## Task goal
Beginning with the line of the entries below that holds "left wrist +" and ending with the line that holds "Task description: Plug", transcribe each line exactly as written. Pictures stay out.

Segment Start: Entries provided

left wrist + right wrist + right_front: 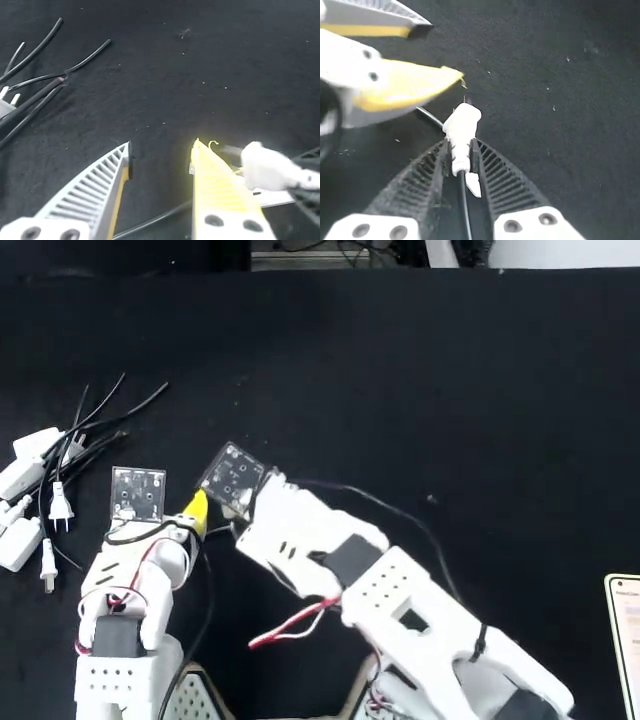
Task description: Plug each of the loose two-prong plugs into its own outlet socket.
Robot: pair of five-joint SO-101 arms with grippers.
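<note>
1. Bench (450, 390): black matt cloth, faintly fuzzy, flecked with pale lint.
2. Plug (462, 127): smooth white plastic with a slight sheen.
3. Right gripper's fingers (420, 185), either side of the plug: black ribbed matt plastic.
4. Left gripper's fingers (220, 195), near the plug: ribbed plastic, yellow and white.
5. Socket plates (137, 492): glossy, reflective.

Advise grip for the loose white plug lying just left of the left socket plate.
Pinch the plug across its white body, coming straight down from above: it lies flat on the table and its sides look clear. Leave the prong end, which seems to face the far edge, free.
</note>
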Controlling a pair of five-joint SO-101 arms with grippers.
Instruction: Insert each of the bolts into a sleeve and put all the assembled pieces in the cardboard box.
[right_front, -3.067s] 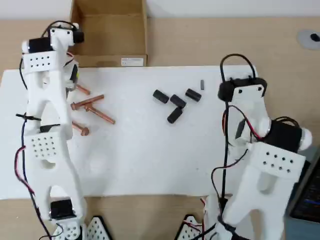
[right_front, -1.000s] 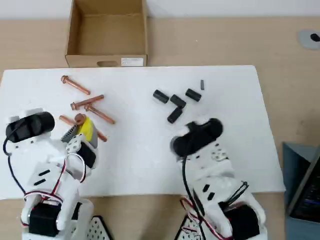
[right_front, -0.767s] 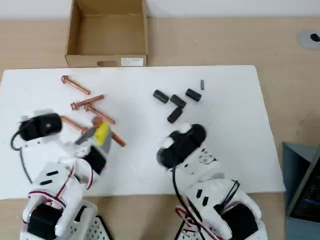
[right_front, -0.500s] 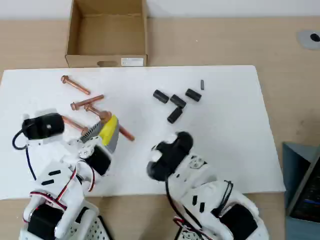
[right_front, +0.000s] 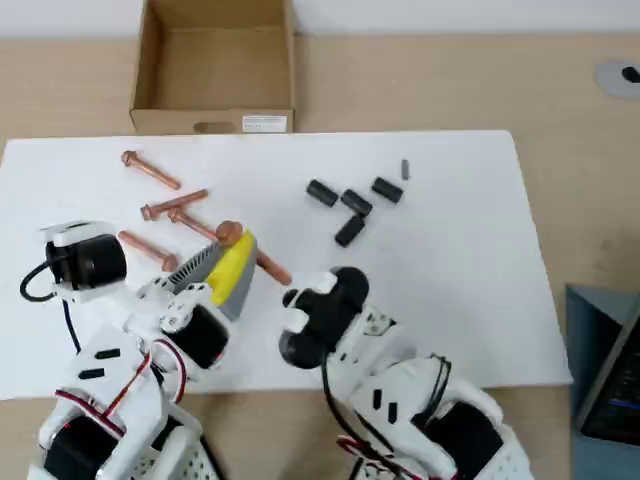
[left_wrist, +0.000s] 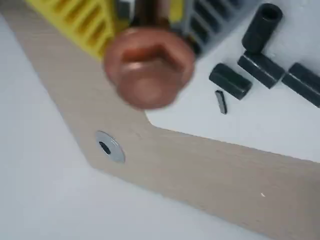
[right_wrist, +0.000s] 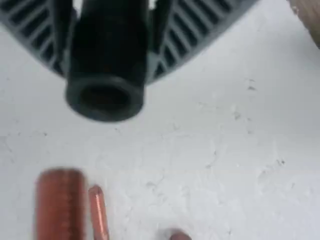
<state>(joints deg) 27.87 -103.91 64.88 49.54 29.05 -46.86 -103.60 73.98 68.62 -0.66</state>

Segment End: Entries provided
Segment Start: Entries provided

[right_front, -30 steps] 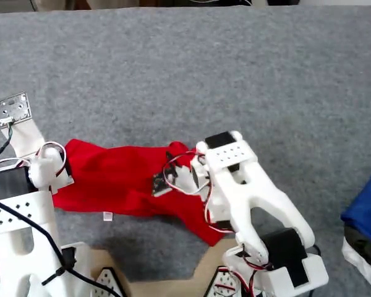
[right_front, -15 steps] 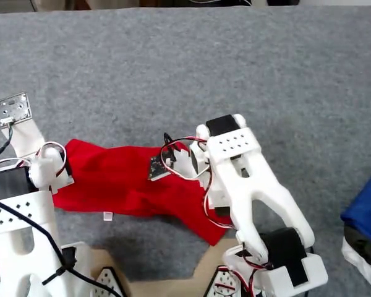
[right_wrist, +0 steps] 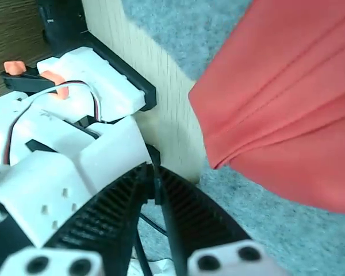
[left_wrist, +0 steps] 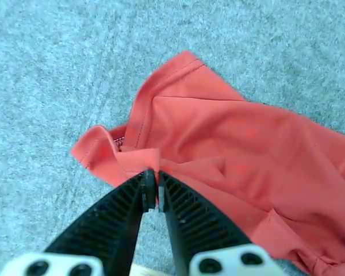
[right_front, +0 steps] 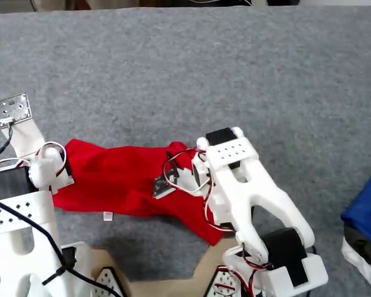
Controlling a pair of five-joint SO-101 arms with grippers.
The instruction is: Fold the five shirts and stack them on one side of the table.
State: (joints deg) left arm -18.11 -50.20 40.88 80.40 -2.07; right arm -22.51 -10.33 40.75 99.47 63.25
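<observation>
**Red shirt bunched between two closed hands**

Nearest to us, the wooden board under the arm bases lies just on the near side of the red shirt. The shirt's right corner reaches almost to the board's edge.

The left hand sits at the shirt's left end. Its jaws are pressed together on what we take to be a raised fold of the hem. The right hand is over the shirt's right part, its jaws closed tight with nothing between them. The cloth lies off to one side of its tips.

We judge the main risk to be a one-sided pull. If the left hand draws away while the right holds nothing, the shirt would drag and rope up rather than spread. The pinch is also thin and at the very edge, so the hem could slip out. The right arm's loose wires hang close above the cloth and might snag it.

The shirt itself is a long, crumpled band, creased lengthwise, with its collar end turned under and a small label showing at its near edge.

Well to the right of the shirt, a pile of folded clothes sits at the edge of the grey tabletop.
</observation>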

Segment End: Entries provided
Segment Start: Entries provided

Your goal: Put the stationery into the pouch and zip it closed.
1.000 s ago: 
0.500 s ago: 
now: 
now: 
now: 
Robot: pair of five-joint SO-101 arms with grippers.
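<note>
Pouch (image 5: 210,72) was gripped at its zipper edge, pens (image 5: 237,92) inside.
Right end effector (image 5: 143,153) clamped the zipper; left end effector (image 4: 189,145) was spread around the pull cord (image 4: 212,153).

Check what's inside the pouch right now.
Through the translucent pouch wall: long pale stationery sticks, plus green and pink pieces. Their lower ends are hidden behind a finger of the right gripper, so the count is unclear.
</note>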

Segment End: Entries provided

## Written response
left wrist + right wrist + right_front: 
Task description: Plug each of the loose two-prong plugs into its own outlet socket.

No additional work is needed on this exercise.